TASK PROMPT: Examine the entries below, count the lines holding the string "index", and respond with the number only.

DATA:
______________________________

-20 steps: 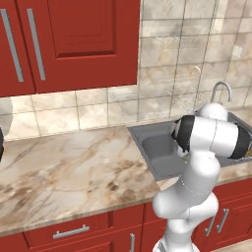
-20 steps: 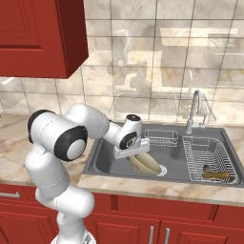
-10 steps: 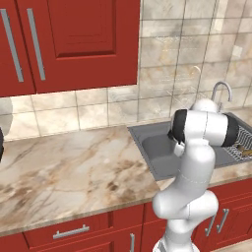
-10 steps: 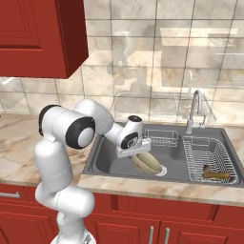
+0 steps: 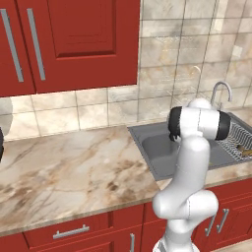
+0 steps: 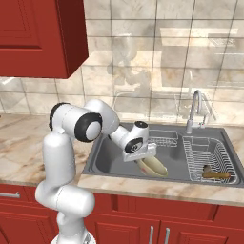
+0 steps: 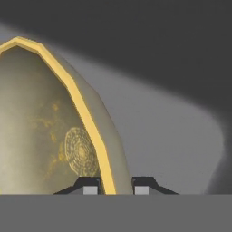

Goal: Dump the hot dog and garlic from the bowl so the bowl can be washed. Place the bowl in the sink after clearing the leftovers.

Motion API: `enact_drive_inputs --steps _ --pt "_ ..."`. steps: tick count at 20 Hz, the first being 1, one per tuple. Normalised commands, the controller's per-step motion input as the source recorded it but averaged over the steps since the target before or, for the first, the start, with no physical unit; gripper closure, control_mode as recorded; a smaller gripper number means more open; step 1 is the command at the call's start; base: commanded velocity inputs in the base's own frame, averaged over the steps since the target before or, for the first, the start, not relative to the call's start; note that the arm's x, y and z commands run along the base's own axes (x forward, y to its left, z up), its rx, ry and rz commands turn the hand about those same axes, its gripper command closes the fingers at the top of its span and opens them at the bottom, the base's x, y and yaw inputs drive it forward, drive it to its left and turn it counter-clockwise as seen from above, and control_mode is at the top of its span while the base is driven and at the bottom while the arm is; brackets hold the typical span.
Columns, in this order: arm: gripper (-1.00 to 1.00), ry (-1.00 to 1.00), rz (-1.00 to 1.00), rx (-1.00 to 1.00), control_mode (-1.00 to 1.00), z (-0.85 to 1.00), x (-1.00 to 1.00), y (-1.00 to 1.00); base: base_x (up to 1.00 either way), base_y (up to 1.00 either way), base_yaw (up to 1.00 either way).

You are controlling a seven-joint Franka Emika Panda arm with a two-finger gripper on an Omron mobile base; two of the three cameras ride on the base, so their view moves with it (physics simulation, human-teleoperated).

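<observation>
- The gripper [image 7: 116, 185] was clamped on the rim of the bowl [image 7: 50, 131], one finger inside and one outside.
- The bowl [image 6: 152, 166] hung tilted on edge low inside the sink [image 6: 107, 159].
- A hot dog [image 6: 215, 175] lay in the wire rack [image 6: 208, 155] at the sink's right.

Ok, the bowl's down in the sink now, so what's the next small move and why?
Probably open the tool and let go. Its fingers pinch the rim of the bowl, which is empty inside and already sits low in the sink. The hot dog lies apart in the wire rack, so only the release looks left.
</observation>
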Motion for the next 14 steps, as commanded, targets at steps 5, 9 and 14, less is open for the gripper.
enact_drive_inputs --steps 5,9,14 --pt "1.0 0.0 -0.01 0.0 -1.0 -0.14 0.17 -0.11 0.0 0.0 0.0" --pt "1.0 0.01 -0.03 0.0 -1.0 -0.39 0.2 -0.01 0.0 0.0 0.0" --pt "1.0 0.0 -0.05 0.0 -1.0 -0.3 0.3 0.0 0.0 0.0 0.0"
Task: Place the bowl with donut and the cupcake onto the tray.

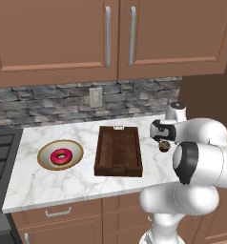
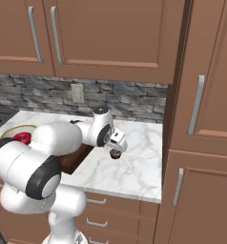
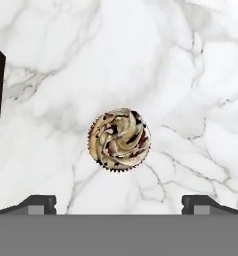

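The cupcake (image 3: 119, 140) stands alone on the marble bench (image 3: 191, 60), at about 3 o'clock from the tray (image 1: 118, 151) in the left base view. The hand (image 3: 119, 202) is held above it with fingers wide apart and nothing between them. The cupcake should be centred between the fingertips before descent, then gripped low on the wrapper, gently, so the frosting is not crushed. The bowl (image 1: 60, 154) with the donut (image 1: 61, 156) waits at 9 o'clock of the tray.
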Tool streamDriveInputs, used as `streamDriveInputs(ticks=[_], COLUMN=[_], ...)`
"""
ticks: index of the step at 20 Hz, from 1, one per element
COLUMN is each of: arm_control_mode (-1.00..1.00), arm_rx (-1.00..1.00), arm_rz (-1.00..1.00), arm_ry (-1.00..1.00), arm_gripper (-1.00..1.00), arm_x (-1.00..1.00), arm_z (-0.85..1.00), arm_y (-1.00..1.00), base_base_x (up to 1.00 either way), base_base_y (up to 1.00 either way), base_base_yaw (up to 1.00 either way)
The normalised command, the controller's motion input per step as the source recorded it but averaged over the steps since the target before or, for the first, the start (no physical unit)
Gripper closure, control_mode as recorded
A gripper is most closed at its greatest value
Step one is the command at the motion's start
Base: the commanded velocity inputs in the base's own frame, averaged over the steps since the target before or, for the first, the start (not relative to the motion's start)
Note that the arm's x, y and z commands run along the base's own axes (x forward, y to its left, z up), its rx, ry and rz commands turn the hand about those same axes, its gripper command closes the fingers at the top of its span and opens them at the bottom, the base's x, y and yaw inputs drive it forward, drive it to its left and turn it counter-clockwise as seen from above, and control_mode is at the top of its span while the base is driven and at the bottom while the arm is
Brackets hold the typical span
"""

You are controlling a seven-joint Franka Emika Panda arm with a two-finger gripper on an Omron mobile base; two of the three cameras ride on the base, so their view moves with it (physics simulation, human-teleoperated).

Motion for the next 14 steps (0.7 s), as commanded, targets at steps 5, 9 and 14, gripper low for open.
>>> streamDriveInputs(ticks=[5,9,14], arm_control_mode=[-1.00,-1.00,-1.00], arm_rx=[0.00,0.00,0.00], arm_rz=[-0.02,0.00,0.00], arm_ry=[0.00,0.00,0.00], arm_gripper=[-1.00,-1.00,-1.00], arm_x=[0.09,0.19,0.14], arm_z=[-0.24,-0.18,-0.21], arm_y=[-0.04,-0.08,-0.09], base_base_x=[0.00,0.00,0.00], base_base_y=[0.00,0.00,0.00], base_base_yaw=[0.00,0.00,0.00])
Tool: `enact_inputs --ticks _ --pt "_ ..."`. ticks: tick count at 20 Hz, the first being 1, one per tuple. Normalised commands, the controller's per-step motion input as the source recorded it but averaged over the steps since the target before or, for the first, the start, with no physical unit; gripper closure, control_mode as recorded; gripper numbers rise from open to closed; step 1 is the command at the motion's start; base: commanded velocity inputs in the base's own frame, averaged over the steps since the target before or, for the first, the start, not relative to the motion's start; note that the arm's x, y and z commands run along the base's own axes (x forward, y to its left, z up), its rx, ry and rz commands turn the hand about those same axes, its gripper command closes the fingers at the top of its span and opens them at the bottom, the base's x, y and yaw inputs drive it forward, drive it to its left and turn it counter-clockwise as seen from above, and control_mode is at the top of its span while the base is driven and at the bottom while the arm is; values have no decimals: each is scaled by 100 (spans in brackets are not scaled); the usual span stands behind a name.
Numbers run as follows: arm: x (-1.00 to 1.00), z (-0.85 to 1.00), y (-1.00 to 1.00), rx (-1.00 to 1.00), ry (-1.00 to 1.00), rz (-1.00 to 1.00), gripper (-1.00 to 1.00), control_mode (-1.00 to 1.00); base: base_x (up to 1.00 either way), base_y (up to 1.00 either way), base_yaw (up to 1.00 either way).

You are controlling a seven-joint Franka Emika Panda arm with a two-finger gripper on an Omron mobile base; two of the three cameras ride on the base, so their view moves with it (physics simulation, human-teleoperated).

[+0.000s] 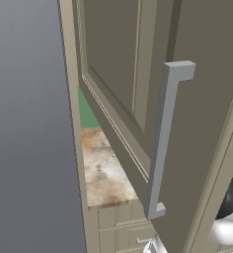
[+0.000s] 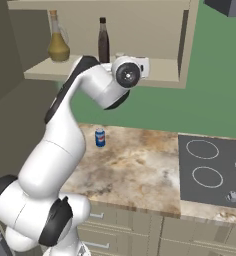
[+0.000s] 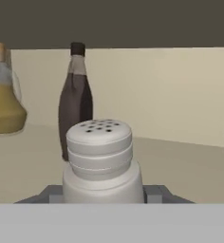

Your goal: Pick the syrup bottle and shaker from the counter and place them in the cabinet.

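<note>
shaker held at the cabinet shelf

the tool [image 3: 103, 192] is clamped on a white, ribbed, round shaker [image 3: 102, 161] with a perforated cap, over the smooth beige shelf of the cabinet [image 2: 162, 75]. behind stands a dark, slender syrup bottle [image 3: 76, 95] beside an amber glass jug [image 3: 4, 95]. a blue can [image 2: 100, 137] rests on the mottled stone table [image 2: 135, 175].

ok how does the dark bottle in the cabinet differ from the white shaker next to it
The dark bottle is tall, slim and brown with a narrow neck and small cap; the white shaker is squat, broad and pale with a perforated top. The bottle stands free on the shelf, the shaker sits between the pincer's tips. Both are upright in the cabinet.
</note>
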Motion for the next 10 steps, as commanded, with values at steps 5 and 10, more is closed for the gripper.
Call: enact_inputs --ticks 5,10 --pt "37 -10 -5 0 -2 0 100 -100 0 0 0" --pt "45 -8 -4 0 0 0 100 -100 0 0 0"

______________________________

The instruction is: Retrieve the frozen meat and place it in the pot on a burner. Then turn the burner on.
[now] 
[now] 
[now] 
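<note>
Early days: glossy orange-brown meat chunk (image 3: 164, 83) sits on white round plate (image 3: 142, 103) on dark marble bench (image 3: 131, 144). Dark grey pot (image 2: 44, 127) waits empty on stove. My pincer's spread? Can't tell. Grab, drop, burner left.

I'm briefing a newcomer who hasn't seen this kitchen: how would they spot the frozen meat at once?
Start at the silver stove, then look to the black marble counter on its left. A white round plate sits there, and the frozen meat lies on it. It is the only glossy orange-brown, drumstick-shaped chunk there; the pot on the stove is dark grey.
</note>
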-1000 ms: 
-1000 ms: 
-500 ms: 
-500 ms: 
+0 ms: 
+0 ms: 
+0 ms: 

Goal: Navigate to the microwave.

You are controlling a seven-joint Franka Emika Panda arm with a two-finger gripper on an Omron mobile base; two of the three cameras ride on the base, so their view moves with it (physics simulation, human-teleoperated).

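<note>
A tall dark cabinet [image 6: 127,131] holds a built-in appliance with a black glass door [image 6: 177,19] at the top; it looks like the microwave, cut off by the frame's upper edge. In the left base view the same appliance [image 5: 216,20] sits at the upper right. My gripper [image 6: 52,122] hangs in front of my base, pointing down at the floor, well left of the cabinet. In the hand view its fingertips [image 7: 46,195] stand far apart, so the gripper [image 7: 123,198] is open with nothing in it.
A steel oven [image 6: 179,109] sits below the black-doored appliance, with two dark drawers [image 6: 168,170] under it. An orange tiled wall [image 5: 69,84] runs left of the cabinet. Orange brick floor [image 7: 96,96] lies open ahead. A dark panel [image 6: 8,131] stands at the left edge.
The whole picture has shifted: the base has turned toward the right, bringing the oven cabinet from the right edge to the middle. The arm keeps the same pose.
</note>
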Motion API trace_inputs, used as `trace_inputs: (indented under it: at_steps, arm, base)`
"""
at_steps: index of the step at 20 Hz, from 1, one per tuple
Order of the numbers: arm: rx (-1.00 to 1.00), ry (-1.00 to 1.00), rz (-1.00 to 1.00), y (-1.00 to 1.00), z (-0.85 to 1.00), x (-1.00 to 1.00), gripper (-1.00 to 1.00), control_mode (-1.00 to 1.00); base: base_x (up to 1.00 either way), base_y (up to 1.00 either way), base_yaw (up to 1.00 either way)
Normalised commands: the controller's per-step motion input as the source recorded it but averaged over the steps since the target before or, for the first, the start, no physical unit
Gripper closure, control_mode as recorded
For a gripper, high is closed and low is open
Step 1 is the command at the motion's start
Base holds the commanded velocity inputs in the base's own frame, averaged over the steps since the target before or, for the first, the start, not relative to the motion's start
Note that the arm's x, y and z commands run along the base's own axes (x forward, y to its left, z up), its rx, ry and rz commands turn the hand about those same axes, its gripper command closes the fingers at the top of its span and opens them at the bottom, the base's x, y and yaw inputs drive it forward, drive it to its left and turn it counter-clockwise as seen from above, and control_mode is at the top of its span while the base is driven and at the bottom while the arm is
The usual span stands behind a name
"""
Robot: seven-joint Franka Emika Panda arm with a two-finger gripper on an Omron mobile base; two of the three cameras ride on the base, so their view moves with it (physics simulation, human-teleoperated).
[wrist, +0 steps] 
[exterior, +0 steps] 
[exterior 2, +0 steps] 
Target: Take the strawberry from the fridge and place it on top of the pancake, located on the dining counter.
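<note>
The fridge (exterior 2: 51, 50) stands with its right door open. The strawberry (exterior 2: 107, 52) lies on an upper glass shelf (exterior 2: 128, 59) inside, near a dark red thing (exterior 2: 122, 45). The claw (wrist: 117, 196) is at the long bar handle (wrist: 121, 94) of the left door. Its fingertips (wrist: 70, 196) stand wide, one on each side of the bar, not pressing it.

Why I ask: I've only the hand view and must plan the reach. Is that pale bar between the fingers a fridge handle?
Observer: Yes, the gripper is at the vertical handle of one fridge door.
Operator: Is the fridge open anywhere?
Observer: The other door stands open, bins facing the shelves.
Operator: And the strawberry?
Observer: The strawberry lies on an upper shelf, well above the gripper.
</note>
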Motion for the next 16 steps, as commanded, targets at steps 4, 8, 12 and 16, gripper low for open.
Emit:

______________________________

EXERCISE RESULT: 2